Along those lines one of the goals that I have this Christmas season is to get to know my Savior better and one of the ways I am choosing to do that is to read the book Jesus the Christ by James E. Talmage. I have started reading and I love the rich texture of the literature as it describes different aspects of the Savior’s life and mission. I relish in the writing pondering that it was written inside the Salt Lake temple and by the hand of an apostle, commissioned by the prophet. I love reading meaningful commentary and I couldn’t find a more suitable book to read alongside the scriptures to help in my understanding of my Savior. I will make sure to report on different thoughts and feelings I have as I read and record them in my journal.

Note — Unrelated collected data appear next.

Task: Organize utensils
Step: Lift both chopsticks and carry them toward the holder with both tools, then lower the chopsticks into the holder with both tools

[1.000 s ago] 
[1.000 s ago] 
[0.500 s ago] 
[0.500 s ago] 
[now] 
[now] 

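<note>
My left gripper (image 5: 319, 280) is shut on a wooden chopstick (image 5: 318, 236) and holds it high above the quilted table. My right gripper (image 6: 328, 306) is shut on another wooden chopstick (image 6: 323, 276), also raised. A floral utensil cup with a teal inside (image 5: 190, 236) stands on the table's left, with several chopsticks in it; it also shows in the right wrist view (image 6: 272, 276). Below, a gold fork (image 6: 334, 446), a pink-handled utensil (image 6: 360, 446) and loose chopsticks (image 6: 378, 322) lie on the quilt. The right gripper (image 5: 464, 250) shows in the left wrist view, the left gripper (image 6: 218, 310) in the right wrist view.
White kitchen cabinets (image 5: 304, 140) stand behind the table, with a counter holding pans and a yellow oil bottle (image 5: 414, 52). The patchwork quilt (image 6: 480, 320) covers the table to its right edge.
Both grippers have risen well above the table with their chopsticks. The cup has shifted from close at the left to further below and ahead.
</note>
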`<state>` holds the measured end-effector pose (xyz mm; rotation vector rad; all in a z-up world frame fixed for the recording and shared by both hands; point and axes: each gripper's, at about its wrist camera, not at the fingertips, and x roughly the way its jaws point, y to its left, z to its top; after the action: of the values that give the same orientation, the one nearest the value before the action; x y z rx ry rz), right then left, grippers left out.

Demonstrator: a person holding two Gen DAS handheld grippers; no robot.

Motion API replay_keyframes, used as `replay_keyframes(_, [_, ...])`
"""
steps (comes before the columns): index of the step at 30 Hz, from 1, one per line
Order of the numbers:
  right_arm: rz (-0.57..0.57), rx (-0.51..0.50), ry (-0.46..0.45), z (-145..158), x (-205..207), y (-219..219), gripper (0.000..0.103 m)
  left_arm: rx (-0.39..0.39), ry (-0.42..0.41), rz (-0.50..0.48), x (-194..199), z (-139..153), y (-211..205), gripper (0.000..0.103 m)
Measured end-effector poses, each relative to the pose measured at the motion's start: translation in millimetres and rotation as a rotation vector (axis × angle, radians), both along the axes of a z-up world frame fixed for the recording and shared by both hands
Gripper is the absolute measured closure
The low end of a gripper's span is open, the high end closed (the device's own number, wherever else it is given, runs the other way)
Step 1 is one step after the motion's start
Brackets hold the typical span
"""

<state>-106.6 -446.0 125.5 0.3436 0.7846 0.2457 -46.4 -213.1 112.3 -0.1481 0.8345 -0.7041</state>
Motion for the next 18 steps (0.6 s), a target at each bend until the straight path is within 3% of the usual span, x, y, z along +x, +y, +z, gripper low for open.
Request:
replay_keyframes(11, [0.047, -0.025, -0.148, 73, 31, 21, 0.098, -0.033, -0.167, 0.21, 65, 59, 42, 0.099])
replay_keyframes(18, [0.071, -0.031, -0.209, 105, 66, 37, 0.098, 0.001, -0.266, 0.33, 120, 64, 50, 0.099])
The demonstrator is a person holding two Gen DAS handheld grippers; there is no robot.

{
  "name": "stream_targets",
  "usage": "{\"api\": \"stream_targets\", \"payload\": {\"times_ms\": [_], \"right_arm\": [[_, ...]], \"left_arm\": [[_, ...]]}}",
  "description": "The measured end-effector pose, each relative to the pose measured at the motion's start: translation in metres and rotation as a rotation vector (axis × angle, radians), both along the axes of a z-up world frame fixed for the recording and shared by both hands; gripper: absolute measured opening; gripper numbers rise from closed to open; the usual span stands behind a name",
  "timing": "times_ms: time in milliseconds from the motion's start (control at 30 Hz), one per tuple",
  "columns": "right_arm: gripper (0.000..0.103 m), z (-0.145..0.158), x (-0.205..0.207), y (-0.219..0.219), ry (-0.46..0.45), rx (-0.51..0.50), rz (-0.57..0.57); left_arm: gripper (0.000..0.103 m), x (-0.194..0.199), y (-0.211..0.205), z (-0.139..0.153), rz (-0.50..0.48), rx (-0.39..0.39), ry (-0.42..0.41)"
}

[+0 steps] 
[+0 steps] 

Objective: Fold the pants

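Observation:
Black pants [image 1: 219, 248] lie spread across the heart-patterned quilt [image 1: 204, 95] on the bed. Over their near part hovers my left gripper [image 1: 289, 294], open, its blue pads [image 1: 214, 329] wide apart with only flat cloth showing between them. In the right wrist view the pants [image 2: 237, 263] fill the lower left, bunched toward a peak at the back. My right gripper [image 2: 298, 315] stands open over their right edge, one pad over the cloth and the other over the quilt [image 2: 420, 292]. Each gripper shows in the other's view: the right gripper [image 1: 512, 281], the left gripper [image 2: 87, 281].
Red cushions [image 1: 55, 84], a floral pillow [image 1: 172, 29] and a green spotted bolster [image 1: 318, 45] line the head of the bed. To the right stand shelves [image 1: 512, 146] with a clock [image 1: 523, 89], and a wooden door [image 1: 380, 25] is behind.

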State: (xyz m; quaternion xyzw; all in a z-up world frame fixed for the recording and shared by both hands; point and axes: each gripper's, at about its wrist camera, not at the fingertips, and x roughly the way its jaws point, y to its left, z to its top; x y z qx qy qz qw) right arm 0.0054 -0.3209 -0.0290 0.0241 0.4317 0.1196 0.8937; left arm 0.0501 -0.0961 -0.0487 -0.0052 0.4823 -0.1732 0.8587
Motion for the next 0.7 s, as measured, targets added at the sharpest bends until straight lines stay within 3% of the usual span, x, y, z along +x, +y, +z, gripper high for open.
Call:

To close this posting I want to leave a quote that I found:

"Like those who were alive at the time of His mortal ministry, there are some among us who look for physical peace and prosperity as signs of the Savior's wondrous power. We sometimes fail to understand that the everlasting peace Jesus promises is an inner peace, born in faith, anchored by testimony, nurtured with love, and expressed through continual obedience and repentance. It is a peace of spirit that echoes through the heart and the soul. If one truly knows and experiences this inner peace, there is no fear from worldly disharmony or discord. One knows deep down inside that all is well as far as the things that really matter are concerned." Russell M. Nelson.